[WORK REQUEST] Copy out each line below exactly as written.

——

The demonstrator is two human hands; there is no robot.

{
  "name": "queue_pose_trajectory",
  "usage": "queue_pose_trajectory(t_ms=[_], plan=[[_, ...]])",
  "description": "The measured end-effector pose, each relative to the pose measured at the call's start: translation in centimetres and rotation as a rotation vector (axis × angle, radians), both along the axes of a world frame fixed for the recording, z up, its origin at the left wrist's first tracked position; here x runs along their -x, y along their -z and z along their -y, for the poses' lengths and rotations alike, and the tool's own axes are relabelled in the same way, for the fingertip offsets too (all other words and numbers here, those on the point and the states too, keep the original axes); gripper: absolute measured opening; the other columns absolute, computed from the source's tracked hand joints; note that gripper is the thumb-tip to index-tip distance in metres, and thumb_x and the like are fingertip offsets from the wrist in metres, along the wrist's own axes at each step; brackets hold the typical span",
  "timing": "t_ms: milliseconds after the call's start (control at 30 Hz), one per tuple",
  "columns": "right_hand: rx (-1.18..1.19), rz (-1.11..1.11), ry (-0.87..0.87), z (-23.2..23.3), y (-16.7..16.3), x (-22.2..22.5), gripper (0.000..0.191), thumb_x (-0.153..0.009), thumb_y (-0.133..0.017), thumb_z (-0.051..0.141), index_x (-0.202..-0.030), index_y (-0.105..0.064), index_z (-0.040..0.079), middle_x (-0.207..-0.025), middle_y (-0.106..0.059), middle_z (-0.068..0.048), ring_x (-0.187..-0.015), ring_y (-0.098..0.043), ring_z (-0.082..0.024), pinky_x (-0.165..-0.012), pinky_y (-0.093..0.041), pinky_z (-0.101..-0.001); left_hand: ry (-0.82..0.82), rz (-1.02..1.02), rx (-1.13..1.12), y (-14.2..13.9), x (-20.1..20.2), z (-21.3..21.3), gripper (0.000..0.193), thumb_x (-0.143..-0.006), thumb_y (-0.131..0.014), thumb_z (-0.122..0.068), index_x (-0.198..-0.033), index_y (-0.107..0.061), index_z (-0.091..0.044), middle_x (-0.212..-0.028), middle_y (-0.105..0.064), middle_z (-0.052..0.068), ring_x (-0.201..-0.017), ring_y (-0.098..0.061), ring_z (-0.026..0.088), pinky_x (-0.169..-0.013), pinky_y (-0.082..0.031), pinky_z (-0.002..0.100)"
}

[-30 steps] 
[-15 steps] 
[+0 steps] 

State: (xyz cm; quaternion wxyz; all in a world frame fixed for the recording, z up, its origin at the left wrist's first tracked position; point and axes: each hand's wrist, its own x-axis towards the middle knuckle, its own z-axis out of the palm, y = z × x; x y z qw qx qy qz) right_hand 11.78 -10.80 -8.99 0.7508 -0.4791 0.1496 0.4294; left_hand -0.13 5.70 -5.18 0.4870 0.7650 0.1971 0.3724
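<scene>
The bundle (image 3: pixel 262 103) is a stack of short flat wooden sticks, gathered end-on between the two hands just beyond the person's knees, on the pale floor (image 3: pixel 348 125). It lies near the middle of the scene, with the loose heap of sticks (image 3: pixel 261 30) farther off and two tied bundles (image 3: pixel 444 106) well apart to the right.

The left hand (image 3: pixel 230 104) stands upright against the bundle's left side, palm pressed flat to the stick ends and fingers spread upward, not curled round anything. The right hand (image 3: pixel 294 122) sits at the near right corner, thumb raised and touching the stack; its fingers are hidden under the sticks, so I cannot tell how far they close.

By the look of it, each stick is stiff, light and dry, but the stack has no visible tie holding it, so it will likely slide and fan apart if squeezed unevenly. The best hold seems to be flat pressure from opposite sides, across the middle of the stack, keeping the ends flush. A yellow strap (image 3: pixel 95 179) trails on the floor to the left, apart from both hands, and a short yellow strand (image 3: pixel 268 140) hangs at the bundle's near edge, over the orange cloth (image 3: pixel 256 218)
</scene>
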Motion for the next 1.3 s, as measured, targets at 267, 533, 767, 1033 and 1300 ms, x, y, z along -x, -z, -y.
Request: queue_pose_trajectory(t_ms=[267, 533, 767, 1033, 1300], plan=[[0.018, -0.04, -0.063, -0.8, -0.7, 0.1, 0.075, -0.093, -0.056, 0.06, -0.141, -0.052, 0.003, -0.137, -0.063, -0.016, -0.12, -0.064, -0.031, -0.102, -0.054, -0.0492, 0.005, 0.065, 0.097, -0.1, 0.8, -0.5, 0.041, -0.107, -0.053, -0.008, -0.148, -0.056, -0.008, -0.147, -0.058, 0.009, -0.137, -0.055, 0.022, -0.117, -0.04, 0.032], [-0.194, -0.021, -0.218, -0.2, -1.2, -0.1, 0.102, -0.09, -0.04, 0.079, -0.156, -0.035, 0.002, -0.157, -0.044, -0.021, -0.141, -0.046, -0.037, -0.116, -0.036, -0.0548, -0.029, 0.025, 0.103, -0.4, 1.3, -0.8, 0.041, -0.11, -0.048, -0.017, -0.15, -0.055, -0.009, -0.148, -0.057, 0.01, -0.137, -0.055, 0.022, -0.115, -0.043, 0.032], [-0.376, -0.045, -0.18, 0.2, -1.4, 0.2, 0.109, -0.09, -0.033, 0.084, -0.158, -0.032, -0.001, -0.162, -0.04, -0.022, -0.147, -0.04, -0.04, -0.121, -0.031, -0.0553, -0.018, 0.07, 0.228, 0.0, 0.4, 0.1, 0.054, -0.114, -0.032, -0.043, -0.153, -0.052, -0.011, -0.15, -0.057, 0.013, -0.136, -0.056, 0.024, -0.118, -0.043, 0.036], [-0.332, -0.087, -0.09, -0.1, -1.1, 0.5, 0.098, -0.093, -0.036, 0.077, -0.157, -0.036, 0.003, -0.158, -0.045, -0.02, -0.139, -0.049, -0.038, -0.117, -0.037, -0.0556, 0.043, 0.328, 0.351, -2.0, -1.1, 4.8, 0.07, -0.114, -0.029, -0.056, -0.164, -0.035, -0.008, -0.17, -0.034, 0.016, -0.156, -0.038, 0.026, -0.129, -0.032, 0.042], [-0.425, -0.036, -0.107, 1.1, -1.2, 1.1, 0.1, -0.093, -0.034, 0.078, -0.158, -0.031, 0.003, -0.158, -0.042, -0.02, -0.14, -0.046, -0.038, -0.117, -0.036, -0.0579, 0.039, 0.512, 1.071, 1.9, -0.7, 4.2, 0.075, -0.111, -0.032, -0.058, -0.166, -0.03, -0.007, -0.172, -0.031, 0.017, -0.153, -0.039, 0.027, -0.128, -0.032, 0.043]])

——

[FINISHED EXERCISE]
The demonstrator is two human hands; there is no robot.

{
  "name": "queue_pose_trajectory",
  "usage": "queue_pose_trajectory(t_ms=[_], plan=[[_, ...]])",
  "description": "The measured end-effector pose, each relative to the pose measured at the call's start: translation in centimetres and rotation as a rotation vector (axis × angle, radians), both along the axes of a world frame fixed for the recording, z up, its origin at the left wrist's first tracked position; here x runs along their -x, y along their -z and z along their -y, for the poses' lengths and rotations alike, and the tool's own axes are relabelled in the same way, for the fingertip offsets too (all other words and numbers here, those on the point and the states too, keep the original axes); gripper: absolute measured opening; the other columns absolute, computed from the source's tracked hand joints; note that gripper is the thumb-tip to index-tip distance in metres, and thumb_x and the like are fingertip offsets from the wrist in metres, along the wrist's own axes at each step; brackets hold the typical span",
  "timing": "t_ms: milliseconds after the call's start (control at 30 Hz), one per tuple",
  "columns": "right_hand: rx (-1.18..1.19), rz (-1.11..1.11), ry (-0.87..0.87), z (-23.2..23.3), y (-16.7..16.3), x (-22.2..22.5), gripper (0.000..0.191), thumb_x (-0.153..0.009), thumb_y (-0.133..0.017), thumb_z (-0.051..0.141), index_x (-0.202..-0.030), index_y (-0.105..0.064), index_z (-0.040..0.079), middle_x (-0.207..-0.025), middle_y (-0.106..0.059), middle_z (-0.068..0.048), ring_x (-0.187..-0.015), ring_y (-0.098..0.043), ring_z (-0.082..0.024), pinky_x (-0.165..-0.012), pinky_y (-0.093..0.041), pinky_z (-0.101..-0.001); left_hand: ry (-0.82..0.82), rz (-1.02..1.02), rx (-1.13..1.12), y (-14.2..13.9), x (-20.1..20.2), z (-21.3..21.3), gripper (0.000..0.193), thumb_x (-0.143..-0.006), thumb_y (-0.131..0.014), thumb_z (-0.122..0.068), index_x (-0.198..-0.033), index_y (-0.107..0.061), index_z (-0.091..0.044), middle_x (-0.212..-0.028), middle_y (-0.105..0.064), middle_z (-0.052..0.068), ring_x (-0.201..-0.017), ring_y (-0.098..0.061), ring_z (-0.026..0.088), pinky_x (-0.169..-0.013), pinky_y (-0.082..0.031), pinky_z (-0.002..0.100)"
}

[-30 steps] 
[-15 steps] 
[+0 steps] 

State: (xyz cm; quaternion wxyz; all in a world frame fixed for the recording, z up, its origin at the left wrist's first tracked position; point and axes: each hand's wrist, its own x-axis towards the middle knuckle, its own z-axis out of the palm, y = z × x; x y z qw qx qy qz) right_hand 11.78 -10.80 -8.99 0.7508 -0.4791 0.1496 0.4294; left_hand -0.13 5.70 -5.18 0.4870 0.7650 0.1971 0.3724
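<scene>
The bundle (image 3: pixel 262 103) is a stack of short flat wooden sticks, gathered end-on between the two hands just beyond the person's knees, on the pale floor (image 3: pixel 348 125). It lies near the middle of the scene, with the loose heap of sticks (image 3: pixel 261 30) farther off and two tied bundles (image 3: pixel 444 106) well apart to the right.

The left hand (image 3: pixel 230 104) stands upright against the bundle's left side, palm pressed flat to the stick ends and fingers spread upward, not curled round anything. The right hand (image 3: pixel 294 122) sits at the near right corner, thumb raised and touching the stack; its fingers are hidden under the sticks, so I cannot tell how far they close.

By the look of it, each stick is stiff, light and dry, but the stack has no visible tie holding it, so it will likely slide and fan apart if squeezed unevenly. The best hold seems to be flat pressure from opposite sides, across the middle of the stack, keeping the ends flush. A yellow strap (image 3: pixel 95 179) trails on the floor to the left, apart from both hands, and a short yellow strand (image 3: pixel 268 140) hangs at the bundle's near edge, over the orange cloth (image 3: pixel 256 218)
</scene>
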Motion for the next 1.3 s, as measured, targets at 267, 533, 767, 1033 and 1300 ms, x, y, z along -x, -z, -y.
Request: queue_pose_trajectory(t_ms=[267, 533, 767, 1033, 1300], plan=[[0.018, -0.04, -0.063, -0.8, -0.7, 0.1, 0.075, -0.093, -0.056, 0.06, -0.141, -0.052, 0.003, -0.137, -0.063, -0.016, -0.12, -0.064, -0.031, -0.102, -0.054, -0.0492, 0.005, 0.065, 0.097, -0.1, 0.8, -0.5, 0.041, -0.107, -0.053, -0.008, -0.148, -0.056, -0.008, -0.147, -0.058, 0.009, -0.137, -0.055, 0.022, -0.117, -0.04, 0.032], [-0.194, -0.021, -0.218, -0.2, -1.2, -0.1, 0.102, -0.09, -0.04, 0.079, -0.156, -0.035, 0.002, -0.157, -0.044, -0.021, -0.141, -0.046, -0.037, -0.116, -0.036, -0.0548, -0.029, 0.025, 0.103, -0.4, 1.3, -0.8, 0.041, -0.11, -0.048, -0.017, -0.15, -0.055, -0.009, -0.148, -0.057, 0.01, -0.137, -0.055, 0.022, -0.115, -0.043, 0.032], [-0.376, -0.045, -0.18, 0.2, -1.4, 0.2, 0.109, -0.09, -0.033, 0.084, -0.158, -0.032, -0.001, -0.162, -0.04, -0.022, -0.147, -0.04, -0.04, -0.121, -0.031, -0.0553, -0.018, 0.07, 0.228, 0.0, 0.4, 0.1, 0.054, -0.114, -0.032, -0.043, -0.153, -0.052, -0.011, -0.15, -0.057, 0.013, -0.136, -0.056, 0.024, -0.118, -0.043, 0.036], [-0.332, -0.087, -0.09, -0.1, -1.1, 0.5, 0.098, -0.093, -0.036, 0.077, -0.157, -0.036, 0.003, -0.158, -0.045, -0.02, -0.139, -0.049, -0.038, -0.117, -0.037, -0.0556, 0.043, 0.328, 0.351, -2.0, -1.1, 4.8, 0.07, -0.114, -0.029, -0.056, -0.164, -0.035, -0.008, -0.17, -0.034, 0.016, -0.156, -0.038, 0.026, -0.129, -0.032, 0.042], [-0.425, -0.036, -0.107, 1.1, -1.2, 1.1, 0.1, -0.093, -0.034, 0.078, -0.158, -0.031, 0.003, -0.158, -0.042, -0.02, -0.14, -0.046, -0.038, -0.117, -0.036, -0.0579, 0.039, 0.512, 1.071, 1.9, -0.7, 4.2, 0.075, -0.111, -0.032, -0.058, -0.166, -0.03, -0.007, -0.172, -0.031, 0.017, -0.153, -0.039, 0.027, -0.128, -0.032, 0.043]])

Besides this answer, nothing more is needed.